Aspen man finally removes the junk from his yard
ASPEN – After a warning from city officials to clean up the junk in his yard, an Aspen man appeared before a municipal judge earlier this month for a ruling on the matter.
Mel Seid, who lives on Dale Street, was issued a summons Nov. 14 to appear before judge Ted Gardenswartz to prove that he had adequately addressed the charge of violating city code 15.04.420. The law prohibits the keeping of junk and is considered a detriment to the health, safety, convenience and general welfare of citizens.
Seid appeared in court Nov. 18, and showed before and after pictures of his property, which until recently was littered with old kitchen appliances, refrigerators, washing machines and other items.
Most of the property has been cleared of debris. Seid received approval from the city community development department to build a shed, where many of the items are now stored.
Gardenswartz determined that Seid had complied. The charge was dropped and the case was dismissed.
City officials in August issued a correction notice that mandated the property be cleaned up by Sept. 23. Seid was facing up to $1,000 in daily fines if he didn’t comply.
But Seid didn’t meet the deadline and his neighbors, who have been complaining to City Hall for years, were becoming increasingly frustrated. They said they feared that their complaints would be ignored and the snow would cover up the unsightliness for yet another year.
Mickey Spalding, the property manager at the Chateau Eau Claire, a condominium complex located on Cooper Avenue and directly across the Roaring Fork River from Seid’s, recently wrote a letter to officials inquiring about the Sept. 23 deadline.
Spalding wrote that the property was still full of “unsightly and potentially unsafe trash of all kinds.” He included pictures of the property, which were taken Oct. 27.
Spalding also asked if there would be a court date.
None of Seid’s neighbors were informed of the court date but said they are pleased with the results.
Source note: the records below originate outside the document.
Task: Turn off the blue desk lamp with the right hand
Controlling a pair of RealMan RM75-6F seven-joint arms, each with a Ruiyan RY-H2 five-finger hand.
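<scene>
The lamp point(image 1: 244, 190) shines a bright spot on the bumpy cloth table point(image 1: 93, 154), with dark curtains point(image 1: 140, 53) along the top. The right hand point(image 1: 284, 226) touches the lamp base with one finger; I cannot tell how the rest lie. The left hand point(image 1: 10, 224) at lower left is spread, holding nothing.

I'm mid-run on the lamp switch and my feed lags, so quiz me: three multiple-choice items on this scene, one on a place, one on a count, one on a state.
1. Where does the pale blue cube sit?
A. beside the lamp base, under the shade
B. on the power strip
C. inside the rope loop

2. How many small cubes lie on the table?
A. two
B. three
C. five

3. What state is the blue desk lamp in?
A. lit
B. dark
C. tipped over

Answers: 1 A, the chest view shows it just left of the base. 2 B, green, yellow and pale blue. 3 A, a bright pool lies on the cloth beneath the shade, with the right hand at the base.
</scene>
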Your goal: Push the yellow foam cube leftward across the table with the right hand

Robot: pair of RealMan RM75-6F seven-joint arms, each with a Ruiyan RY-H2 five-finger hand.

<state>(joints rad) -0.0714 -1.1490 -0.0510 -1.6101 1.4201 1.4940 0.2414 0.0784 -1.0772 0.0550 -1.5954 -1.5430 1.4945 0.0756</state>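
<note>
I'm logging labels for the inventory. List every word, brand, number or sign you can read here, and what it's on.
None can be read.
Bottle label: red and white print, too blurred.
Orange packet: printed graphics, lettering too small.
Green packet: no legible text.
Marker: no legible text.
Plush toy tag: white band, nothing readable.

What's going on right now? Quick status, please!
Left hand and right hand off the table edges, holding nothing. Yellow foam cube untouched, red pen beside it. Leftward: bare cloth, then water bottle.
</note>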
“He did clean up quite a bit,” said Eric Haynie, Seid’s next door neighbor. Haynie, who shares a common wall with Seid’s duplex, was mainly concerned with gas cans, propane tanks and car batteries on the property, which he felt created a fire hazard.
They are now apparently stored in the shed.
Seid couldn’t be reached for comment.
Jackie Wogan, who lives at the Chateau Eau Claire, said looking across the river, most of the items on the property have been removed.
Spalding said Friday that he’s not making any more effort toward the issue unless he gets a complaint from a homeowner.
“The issue is over,” he said. “The city doesn’t look at it the same as the homeowners association does.”
Stephen Kanipe, the city’s chief building official, said when a month had passed beyond the government-imposed deadline, it was time to address neighbors’ complaints with more fervor.
“I was over it,” Kanipe said. “I said you got until next Wednesday or your dealing with a judge, not me.”
Within days, the junk was gone.
“He took it all way,” Kanipe said, adding Seid told the judge that it felt good to remove the clutter.
Kanipe said he helped Seid build the shed during his off hours at City Hall in an effort to correct the problem.
“I wanted to make sure it was taken care of before the heavy snow,” he said.